When the string "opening" is part of a line in the data below, report the whole line.

Top of GIVEN DATA

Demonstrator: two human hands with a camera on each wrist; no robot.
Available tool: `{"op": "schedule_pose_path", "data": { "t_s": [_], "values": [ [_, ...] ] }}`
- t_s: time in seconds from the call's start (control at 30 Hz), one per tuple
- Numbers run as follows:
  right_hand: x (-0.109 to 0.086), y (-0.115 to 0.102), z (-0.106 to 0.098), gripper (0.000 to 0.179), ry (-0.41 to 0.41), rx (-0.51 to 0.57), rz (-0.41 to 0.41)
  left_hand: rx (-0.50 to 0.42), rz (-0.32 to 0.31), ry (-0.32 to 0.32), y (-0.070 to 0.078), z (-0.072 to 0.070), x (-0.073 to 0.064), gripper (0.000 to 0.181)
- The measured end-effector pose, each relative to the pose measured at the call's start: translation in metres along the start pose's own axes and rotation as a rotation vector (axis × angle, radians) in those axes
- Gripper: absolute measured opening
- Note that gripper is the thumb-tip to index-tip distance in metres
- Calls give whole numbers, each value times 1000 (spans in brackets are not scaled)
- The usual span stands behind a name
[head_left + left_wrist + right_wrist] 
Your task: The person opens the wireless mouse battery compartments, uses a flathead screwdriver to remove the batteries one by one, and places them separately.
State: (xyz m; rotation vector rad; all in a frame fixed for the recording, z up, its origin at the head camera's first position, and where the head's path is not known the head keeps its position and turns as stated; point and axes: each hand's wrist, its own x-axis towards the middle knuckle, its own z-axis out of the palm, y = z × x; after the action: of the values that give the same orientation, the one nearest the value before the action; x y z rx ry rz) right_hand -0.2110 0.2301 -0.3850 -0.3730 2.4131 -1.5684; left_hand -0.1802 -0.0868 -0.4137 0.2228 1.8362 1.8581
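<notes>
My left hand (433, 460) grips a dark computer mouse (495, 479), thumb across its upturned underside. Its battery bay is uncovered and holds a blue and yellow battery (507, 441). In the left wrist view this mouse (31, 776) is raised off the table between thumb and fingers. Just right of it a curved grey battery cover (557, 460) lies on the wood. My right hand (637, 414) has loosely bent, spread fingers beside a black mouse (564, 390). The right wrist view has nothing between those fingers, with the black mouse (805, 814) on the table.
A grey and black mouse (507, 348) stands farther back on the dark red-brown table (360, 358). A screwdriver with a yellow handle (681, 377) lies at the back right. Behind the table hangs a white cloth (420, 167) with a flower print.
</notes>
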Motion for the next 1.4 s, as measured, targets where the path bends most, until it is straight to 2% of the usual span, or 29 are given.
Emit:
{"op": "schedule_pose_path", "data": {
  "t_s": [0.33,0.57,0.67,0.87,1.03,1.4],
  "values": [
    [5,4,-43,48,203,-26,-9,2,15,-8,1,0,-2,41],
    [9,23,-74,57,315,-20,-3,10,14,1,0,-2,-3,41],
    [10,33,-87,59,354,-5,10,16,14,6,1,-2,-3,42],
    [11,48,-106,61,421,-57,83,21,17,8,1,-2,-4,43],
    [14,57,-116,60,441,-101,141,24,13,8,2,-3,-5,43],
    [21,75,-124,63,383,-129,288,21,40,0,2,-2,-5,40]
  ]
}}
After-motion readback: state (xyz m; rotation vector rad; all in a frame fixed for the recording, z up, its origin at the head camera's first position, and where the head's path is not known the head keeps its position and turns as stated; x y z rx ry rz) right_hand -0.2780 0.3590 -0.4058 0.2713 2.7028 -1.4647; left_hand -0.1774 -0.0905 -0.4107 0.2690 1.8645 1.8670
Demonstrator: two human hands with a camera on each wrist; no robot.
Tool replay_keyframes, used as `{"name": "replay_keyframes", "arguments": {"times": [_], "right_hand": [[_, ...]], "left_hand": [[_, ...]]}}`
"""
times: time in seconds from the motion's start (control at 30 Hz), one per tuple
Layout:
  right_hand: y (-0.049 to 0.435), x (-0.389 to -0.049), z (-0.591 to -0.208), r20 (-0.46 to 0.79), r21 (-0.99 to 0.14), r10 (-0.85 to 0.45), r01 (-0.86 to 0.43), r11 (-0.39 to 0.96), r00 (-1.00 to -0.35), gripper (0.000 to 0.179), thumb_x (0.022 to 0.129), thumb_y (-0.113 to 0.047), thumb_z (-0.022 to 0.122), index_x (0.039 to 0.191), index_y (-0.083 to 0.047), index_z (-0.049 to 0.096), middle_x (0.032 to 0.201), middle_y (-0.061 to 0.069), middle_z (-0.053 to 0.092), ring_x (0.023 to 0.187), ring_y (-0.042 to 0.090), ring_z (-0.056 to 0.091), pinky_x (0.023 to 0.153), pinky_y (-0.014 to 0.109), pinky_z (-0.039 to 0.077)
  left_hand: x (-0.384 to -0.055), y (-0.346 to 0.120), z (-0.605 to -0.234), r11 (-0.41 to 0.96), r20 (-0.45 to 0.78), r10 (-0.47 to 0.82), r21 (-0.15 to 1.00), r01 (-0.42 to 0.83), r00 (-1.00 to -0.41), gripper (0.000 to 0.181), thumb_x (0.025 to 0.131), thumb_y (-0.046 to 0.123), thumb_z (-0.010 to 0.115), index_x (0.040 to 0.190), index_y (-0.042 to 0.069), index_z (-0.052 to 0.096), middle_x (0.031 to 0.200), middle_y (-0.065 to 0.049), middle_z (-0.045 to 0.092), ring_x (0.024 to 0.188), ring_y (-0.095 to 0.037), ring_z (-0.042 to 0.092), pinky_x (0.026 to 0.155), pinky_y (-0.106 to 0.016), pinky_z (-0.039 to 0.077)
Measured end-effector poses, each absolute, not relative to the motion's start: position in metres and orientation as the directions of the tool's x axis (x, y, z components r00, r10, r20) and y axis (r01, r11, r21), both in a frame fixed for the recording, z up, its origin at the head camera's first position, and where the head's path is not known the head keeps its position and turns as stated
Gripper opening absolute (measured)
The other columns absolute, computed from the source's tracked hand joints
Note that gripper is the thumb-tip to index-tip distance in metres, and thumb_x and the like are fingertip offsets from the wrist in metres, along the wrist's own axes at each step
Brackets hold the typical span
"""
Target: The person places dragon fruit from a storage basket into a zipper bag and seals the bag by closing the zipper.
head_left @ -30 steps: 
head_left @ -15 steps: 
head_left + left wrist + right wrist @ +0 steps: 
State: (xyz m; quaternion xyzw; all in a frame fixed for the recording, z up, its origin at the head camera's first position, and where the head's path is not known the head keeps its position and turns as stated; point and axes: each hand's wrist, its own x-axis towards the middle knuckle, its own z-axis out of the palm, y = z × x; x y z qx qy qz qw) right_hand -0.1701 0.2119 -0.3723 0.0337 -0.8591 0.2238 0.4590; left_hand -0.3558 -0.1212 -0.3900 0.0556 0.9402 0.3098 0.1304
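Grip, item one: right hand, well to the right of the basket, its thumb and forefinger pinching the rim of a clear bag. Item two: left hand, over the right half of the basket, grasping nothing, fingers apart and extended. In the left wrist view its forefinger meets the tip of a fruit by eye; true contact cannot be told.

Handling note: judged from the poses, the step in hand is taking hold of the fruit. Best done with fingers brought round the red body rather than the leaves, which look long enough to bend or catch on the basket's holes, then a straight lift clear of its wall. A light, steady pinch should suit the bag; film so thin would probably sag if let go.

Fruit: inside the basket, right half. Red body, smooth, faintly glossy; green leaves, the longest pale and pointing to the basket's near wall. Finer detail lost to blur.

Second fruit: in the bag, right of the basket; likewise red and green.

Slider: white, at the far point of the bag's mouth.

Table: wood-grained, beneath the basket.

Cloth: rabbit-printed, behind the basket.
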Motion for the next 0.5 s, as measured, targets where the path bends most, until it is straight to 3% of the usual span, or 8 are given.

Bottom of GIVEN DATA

## RESPONSE AREA
- Gripper: absolute measured opening
Gripper opening absolute (measured)

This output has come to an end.